• **INSTRUCTIONS TO FOLLOW**
Lines from the start of the data through the line containing "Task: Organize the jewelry" must be given again exactly. Leave the others out.

• **COLLECTED MATERIAL**

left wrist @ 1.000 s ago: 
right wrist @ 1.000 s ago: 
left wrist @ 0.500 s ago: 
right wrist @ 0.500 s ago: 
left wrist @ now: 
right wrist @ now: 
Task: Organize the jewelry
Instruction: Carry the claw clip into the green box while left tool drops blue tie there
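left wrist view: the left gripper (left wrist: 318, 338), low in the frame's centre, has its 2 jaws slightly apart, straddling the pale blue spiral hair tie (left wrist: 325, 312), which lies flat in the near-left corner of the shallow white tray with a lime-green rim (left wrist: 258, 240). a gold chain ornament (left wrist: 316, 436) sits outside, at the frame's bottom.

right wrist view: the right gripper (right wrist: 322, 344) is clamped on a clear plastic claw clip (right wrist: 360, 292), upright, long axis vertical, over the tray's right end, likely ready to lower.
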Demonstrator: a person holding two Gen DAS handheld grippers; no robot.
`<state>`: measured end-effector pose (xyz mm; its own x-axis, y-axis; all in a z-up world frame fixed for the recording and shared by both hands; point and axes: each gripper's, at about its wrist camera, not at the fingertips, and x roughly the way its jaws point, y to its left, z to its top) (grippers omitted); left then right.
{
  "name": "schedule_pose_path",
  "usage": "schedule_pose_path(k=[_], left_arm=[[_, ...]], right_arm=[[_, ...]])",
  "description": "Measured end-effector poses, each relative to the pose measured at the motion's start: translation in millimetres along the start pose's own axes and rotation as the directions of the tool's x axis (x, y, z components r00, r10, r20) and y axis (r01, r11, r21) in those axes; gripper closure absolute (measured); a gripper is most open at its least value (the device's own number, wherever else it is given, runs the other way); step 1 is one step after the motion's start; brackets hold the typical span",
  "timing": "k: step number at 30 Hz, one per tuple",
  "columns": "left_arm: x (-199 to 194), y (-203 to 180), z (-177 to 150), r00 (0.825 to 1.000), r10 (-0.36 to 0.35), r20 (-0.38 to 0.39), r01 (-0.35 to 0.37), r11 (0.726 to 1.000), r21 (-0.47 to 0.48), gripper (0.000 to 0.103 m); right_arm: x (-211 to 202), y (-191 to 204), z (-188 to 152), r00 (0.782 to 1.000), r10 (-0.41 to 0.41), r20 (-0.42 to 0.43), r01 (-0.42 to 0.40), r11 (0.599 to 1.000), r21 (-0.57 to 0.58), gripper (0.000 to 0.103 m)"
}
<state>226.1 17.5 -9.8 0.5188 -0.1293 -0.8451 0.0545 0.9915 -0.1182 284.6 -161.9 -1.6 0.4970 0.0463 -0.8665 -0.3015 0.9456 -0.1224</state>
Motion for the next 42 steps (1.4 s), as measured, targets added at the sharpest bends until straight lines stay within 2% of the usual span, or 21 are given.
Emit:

• **TASK OUTPUT**
left wrist @ 1.000 s ago: 
right wrist @ 1.000 s ago: 
left wrist @ 0.500 s ago: 
right wrist @ 0.500 s ago: 
left wrist @ now: 
right wrist @ now: 
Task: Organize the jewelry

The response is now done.